▶ **The problem**
I'd like the entire listing output verbatim, apart from the pictures.

▶ **Given data**
################

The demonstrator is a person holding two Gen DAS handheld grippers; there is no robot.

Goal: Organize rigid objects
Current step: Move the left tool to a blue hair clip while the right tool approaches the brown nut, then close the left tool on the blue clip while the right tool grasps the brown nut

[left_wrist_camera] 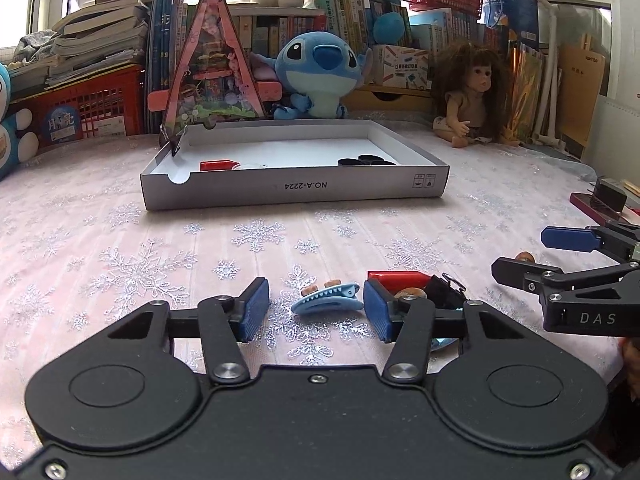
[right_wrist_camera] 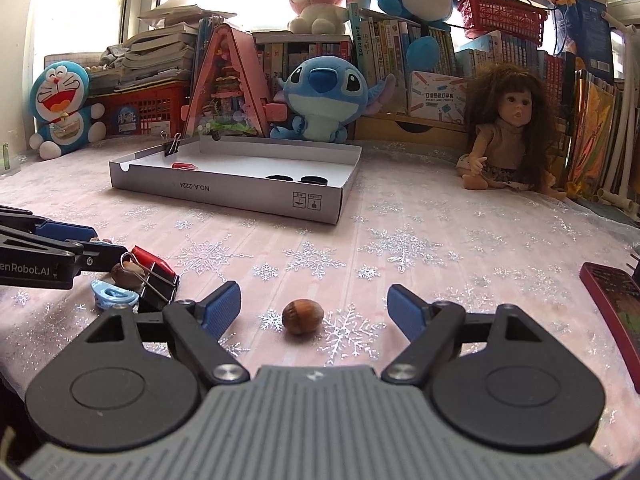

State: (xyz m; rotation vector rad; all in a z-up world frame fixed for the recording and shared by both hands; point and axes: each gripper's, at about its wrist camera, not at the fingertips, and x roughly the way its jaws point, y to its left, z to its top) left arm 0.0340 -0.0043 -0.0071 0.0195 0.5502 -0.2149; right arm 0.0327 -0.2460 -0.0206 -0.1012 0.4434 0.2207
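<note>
My left gripper (left_wrist_camera: 316, 306) is open, its blue pads either side of a light-blue hair clip (left_wrist_camera: 325, 300) on the tablecloth. Behind its right pad lie a red clip (left_wrist_camera: 396, 279), a brown nut (left_wrist_camera: 410, 293) and a black binder clip (left_wrist_camera: 444, 290). My right gripper (right_wrist_camera: 314, 310) is open around a brown nut (right_wrist_camera: 303, 316). The same pile shows at left in the right wrist view: hair clip (right_wrist_camera: 114, 295), binder clip (right_wrist_camera: 158, 282), red clip (right_wrist_camera: 150, 258). A shallow grey cardboard box (left_wrist_camera: 296, 190) holds a red clip (left_wrist_camera: 216, 165) and black round pieces (left_wrist_camera: 366, 160).
Plush toys, a doll (right_wrist_camera: 504, 128), books and red baskets line the back edge. A dark red case (right_wrist_camera: 614, 308) lies at the right. A binder clip (right_wrist_camera: 173, 146) is clamped on the box's far-left rim. The right gripper shows at right in the left wrist view (left_wrist_camera: 540, 256).
</note>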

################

▶ **Your response**
The demonstrator is a person holding two Gen DAS handheld grippers; there is no robot.

Goal: Organize rigid objects
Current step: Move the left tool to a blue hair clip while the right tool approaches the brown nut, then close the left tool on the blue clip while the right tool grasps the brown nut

[left_wrist_camera] 
[right_wrist_camera] 

State: (xyz m; rotation vector rad; all in a z-up world frame fixed for the recording and shared by both hands; point and axes: each gripper's, at about its wrist camera, not at the fingertips, and x roughly the way its jaws point, y to its left, z to its top) left arm 0.0340 -0.0043 -0.0071 0.0195 0.5502 -0.2149; right arm 0.0327 -0.2460 -0.0206 -0.1012 0.4434 0.2207
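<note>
My left gripper (left_wrist_camera: 316, 306) is open, its blue pads either side of a light-blue hair clip (left_wrist_camera: 325, 300) on the tablecloth. Behind its right pad lie a red clip (left_wrist_camera: 396, 279), a brown nut (left_wrist_camera: 410, 293) and a black binder clip (left_wrist_camera: 444, 290). My right gripper (right_wrist_camera: 314, 310) is open around a brown nut (right_wrist_camera: 303, 316). The same pile shows at left in the right wrist view: hair clip (right_wrist_camera: 114, 295), binder clip (right_wrist_camera: 158, 282), red clip (right_wrist_camera: 150, 258). A shallow grey cardboard box (left_wrist_camera: 296, 190) holds a red clip (left_wrist_camera: 216, 165) and black round pieces (left_wrist_camera: 366, 160).
Plush toys, a doll (right_wrist_camera: 504, 128), books and red baskets line the back edge. A dark red case (right_wrist_camera: 614, 308) lies at the right. A binder clip (right_wrist_camera: 173, 146) is clamped on the box's far-left rim. The right gripper shows at right in the left wrist view (left_wrist_camera: 540, 256).
</note>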

For this exercise, nothing further remains to be done.